Problem description:
Copy out, word for word, the lines from the start of the data below through the line containing "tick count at", and no others.

+ + +

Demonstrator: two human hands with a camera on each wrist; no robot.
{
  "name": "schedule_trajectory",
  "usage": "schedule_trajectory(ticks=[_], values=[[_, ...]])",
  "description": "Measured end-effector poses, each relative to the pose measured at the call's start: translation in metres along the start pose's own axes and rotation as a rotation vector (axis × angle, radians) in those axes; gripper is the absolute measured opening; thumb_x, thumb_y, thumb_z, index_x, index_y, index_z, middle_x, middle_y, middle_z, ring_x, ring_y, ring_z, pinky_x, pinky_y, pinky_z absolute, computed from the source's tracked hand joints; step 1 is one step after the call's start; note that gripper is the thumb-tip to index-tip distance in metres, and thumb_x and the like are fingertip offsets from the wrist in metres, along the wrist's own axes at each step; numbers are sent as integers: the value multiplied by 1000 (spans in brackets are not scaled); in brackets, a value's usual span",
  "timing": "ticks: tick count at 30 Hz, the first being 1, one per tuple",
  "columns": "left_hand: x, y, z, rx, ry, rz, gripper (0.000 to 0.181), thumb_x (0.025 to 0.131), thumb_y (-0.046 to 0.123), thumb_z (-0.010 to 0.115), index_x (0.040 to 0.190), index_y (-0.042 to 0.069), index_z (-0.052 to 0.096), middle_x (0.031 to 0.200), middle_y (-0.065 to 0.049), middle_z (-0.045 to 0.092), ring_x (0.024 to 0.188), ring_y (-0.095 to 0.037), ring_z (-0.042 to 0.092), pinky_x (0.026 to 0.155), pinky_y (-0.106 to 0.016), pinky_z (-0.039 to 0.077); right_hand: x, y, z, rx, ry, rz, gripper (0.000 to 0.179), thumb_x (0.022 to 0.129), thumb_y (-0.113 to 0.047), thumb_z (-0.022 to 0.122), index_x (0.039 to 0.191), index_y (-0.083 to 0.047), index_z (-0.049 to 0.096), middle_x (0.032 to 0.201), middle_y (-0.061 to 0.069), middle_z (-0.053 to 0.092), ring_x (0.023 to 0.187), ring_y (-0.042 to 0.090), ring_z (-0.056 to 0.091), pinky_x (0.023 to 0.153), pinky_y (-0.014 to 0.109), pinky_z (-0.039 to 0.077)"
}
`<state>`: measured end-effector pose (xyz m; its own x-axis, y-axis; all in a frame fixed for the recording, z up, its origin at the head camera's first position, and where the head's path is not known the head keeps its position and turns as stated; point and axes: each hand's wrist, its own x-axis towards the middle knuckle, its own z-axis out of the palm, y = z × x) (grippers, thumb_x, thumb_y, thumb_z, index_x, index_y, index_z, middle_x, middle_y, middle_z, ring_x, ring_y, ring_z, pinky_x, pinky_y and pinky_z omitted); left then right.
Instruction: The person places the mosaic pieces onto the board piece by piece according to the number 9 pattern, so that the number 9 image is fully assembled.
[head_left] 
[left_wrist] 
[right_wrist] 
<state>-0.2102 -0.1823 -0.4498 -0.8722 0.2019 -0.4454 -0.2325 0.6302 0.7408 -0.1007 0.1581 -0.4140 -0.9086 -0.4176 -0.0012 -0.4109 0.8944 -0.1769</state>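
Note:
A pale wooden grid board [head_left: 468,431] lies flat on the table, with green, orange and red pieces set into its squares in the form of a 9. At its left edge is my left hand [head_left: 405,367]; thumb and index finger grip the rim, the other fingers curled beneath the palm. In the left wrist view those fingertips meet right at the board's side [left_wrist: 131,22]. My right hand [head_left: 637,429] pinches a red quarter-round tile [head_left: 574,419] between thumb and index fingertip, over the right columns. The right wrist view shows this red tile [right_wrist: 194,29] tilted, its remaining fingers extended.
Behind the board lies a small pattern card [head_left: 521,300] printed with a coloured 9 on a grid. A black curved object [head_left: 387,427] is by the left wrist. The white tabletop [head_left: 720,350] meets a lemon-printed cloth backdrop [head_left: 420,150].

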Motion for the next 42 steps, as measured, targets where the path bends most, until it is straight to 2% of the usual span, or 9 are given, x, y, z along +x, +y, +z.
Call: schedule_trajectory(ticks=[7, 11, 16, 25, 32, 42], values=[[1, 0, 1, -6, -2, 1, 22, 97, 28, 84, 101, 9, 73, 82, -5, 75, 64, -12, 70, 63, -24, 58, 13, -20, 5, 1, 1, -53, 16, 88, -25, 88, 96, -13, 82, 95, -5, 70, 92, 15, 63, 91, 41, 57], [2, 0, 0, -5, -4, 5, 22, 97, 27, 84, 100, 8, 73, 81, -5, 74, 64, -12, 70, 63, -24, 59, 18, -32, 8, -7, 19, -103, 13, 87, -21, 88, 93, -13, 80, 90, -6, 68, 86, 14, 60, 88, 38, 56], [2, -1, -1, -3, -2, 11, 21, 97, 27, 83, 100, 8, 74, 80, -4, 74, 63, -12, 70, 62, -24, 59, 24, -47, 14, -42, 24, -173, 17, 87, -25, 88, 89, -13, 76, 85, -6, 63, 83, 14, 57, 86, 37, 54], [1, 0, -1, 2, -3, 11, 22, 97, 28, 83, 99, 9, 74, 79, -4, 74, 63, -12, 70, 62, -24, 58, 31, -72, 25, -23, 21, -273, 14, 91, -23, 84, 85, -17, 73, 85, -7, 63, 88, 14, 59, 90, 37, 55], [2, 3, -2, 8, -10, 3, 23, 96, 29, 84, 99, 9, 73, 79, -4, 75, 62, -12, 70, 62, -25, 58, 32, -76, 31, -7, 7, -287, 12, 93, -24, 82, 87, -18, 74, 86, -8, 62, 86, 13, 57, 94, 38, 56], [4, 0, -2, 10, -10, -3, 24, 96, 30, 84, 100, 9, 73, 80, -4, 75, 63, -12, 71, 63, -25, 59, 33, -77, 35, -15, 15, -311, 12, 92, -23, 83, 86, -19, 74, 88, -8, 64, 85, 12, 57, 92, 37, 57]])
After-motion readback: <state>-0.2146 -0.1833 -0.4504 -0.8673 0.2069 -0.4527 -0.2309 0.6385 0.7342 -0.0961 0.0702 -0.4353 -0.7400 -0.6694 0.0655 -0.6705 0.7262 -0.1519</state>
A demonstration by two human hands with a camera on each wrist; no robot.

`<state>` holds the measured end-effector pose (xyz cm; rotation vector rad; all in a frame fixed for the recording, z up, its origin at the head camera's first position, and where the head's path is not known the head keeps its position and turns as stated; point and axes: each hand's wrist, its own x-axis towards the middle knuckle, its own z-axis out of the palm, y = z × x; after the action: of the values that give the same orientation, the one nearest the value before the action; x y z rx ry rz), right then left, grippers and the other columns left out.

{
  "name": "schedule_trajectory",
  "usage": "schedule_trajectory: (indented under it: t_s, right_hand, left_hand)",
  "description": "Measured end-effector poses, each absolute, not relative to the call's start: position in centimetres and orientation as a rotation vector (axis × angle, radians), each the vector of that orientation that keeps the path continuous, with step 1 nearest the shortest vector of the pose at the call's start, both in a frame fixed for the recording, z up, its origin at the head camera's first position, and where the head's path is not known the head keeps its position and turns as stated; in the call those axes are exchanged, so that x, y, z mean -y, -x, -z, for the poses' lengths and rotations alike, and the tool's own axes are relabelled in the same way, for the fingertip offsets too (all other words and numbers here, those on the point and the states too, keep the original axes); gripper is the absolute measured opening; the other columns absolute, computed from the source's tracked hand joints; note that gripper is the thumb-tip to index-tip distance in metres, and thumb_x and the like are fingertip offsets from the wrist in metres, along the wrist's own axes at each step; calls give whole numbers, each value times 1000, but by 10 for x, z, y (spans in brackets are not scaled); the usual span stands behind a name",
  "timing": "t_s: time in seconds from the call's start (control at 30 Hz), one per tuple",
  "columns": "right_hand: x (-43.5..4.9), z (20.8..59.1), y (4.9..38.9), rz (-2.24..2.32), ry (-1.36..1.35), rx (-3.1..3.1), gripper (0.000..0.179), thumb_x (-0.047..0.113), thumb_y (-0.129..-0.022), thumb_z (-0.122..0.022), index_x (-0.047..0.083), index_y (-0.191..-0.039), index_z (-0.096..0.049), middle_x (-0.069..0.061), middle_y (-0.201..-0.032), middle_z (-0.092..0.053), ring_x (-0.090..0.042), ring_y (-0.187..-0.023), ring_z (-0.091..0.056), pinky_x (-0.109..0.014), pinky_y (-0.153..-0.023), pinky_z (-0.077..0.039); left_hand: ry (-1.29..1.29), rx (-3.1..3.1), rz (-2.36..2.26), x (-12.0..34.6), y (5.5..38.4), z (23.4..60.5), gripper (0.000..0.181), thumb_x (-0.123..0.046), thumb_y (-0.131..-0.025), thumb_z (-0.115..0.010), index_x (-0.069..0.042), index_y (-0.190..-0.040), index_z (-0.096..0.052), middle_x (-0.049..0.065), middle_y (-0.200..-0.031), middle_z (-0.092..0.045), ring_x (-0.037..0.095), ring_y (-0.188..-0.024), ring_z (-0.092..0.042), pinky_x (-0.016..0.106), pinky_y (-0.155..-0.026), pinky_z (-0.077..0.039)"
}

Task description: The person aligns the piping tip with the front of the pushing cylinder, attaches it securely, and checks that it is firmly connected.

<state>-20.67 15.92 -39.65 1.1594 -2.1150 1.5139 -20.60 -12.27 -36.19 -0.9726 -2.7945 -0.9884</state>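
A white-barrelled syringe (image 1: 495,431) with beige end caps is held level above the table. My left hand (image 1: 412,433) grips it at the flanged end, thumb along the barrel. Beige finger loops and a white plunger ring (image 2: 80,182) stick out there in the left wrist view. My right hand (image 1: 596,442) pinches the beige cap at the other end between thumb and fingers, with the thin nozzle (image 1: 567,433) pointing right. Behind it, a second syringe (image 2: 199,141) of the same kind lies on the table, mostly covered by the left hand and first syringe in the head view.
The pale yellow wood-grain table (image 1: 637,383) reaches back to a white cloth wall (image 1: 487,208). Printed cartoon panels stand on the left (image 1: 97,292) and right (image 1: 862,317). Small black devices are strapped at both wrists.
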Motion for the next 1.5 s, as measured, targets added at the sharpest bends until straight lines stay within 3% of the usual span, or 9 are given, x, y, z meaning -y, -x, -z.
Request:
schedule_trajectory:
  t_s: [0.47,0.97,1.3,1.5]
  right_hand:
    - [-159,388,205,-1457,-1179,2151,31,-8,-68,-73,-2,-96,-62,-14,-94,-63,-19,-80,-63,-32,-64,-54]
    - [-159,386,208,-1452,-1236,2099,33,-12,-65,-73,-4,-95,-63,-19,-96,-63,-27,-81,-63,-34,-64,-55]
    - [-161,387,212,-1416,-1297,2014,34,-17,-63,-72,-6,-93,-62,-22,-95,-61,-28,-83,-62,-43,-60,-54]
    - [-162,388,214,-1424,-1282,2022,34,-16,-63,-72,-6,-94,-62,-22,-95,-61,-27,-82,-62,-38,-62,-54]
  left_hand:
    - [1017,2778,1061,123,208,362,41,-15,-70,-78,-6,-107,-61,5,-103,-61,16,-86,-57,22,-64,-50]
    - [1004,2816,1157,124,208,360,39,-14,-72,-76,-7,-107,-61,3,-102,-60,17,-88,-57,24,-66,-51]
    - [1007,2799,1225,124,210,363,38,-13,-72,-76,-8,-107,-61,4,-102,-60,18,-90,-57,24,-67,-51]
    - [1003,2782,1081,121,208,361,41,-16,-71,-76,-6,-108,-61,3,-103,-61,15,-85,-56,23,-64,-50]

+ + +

Answer area:
Demonstrator: two human hands with a camera on each wrist; no robot.
{
  "name": "schedule_trajectory",
  "usage": "schedule_trajectory(ticks=[_], values=[[_, ...]])",
  "description": "Measured end-effector poses, each relative to the pose measured at the call's start: translation in metres along the start pose's own axes and rotation as a rotation vector (axis × angle, radians) in those axes; gripper is the absolute measured opening; thumb_x, thumb_y, thumb_z, index_x, index_y, index_z, middle_x, middle_y, middle_z, ring_x, ring_y, ring_z, pinky_x, pinky_y, pinky_z absolute, computed from the source's tracked hand joints; step 1 is one step after the call's start; note that gripper is the thumb-tip to index-tip distance in metres, and thumb_x and the like are fingertip offsets from the wrist in metres, along the wrist's own axes at each step; numbers are sent as integers: the value multiplied by 1000 (spans in brackets are not scaled); in brackets, a value's usual span",
  "timing": "ticks: tick count at 30 Hz, the first being 1, one per tuple",

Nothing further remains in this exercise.